Category Archives: Pant-Soiling Scenes

Pant-Soiling Scenes #8: HALLOWEEN

When I first saw Halloween at a tender young age of about 12, it was this particular shot that simultaneously wigged me out and aroused my senses (not in that way – filth!) to the pleasures of fear.

The lovely Laurie and pals are trundling home from school when that creepy guy she’s been seeing all over the show turns up yet again, just staring…

pss-halloween

The simplicity of the effect is what makes it so damn scary. After all, it’s just a guy in the middle distance. No machete dripping in blood, no psychotic gestures. Carpenter mastered the art of the unsettling here without any tricks, just pure, undiluted paranoia. Ace moment.

Pant-Soiling Scenes #7: DUEL

Spielberg has softened over time. His early ventures into horror/thrillers showcased his skills of hyper-tension building, see the many scenes of Jaws for an example, I mean, offing that little lilo-kid 20 minutes in!? You didn’t get that in Jurassic Park!

So our second foray into the works of The Beard takes us even further back in time to his 1971 debut feature, Duel, the original road-rage horror film, which sees Dennis Weaver’s sappy salesman tormented by a fucking terrifying old tanker that’s hellbent on running him off the road, all because he overtook ’em!

I vividly remember this particular moment being shown on TV as a teaser for a wee hours showing: Weaver, thinking the nightmare is over, stops to help a stranded schoolbus. He gets jammed, steps out, looks onward and the truck is there, waiting… The lights flick on as if to say “I see you too…” Scary then, scary now.

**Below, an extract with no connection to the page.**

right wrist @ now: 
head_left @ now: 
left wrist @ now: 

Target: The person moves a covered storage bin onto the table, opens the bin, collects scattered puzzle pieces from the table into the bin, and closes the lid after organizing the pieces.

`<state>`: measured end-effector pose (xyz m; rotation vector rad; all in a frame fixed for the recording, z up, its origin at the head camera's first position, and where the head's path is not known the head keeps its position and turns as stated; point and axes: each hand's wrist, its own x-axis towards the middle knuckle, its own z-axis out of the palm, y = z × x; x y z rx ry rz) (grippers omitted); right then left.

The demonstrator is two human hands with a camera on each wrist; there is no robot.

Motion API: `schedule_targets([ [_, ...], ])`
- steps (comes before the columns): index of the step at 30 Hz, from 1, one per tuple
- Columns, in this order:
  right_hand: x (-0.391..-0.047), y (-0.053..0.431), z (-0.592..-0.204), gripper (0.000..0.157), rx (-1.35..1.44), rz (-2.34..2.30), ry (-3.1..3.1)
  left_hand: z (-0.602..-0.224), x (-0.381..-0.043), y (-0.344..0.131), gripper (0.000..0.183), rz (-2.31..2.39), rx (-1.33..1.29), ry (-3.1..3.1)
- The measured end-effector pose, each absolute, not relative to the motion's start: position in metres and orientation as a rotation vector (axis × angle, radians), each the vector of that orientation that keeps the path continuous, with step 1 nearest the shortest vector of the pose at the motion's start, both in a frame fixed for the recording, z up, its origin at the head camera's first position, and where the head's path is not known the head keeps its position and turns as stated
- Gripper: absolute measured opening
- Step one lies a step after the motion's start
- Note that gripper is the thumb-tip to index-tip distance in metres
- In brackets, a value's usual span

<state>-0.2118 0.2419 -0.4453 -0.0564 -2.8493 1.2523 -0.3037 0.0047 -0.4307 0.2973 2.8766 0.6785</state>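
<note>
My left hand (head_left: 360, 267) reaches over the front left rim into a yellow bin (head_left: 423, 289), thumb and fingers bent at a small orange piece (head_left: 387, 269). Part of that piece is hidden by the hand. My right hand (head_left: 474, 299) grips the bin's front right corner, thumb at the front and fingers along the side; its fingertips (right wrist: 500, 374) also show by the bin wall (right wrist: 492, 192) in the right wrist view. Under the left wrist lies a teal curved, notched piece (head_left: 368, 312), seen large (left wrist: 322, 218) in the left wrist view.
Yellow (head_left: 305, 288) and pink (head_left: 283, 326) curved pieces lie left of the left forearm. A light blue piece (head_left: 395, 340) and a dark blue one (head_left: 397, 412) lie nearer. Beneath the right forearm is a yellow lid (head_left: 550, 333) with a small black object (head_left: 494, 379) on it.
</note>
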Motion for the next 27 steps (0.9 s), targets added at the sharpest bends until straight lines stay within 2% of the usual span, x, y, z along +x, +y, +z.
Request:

pss-duelArgh! Just turn around and go home!!! You’re already late!

Pant-Soiling Scenes #6: THE FOG

Many moons have passed since I first saw The Fog on TV in my naive teen years and I’ve watched it numerous times, wearing out two VHS copies before I upgraded to a spunky 2-disc DVD. The film still rules in almost every possible way and, more importantly, is still damn eerie.

John Carpenter always excelled at the unnerving stuff, Michael loitering behind objects in the foreground in Halloween etc., in The Fog he capitalises on this, with creepy shadows galore… But ’tis this scene that really had me chewing off my fingers (and if you know me, you’ll know what I mean) with tension.

It’s: the stuck-truck bit.

pss-fog

Pump it, Jamie, pump it!!! Uh, just slip it into first and- Why must driving instructions all sound so dirty!??

Pant-Soiling Scenes #5: JAWS

By rights, nothing is scarier than Jaws. Being that this particular moment has remained so scary for 35 years is a testament to just how amazing the film is. A lot of old films age gracelessly and look cheesy now (Earthquake, I’m looking at you here…) but Spielberg’s creative pinnacle is undoubtedly one of the most important pieces of film and houses the most frightening opening scene known to man. I give you the demise of Chrissie Watkins…

pss-jawsI wasn’t even alive when this film came out and I’m too scared to go back into the water!